Last year, Velcro the company did something very amusing, probably inspired by the fact that, well, Velcro is essentially a generic term at this point, and the patents are long expired: It created a music video.
Part trademark plea, part tongue-in-cheek acceptance of the brand’s unfortunate situation, the company’s singing “lawyers” politely asked the public not to use Velcro when referring to the generic material that cheap manufacturers frequently undercut Velcro on from a price perspective.
(I’m sure Velcro would love me to use the phrase “VELCRO® Brand fasteners” rather than referring to Velcro in noun form, but I have my limits as a writer.)
Understandably, given the internet’s already shaky appreciation of trademark law and despite the funny way of asking, the company received a mixed reaction for this plea, and this week, the company released a follow-up video in which it gathered up the mean comments it received.
It’s officially the funniest music video you’ll watch today, at least 60 percent better than any “This is America” parody video you come across.
But in a way, the branding campaign does raise some interesting points—in a world where we protect copyright for far longer than it deserves, patents are protected for far shorter periods, a situation that puts trademark owners in an awkward position when they find everyone in the world referring to everyone else’s products with their name. (It doesn’t help that “hook and loop” is an infinitely lamer term than “Velcro.”)

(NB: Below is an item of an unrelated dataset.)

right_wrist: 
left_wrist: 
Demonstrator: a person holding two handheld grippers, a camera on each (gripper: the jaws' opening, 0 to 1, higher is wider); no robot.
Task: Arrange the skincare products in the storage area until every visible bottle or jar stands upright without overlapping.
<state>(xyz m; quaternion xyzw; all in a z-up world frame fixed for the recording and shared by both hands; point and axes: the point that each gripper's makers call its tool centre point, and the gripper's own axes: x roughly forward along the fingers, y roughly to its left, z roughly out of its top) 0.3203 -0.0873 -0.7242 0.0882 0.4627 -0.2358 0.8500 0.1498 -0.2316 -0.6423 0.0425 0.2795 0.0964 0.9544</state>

“It's not about doing it for us, it's about doing the right thing,” the company argues on its website. “Successful brands around the world need your support to help protect trademark guidelines. Pledge to end the era of broken trademark laws.”
Velcro, the company, didn’t have to have a sense of humor about it, but somehow they did.
Perhaps that’s part of the reason why, as a company, they stuck around.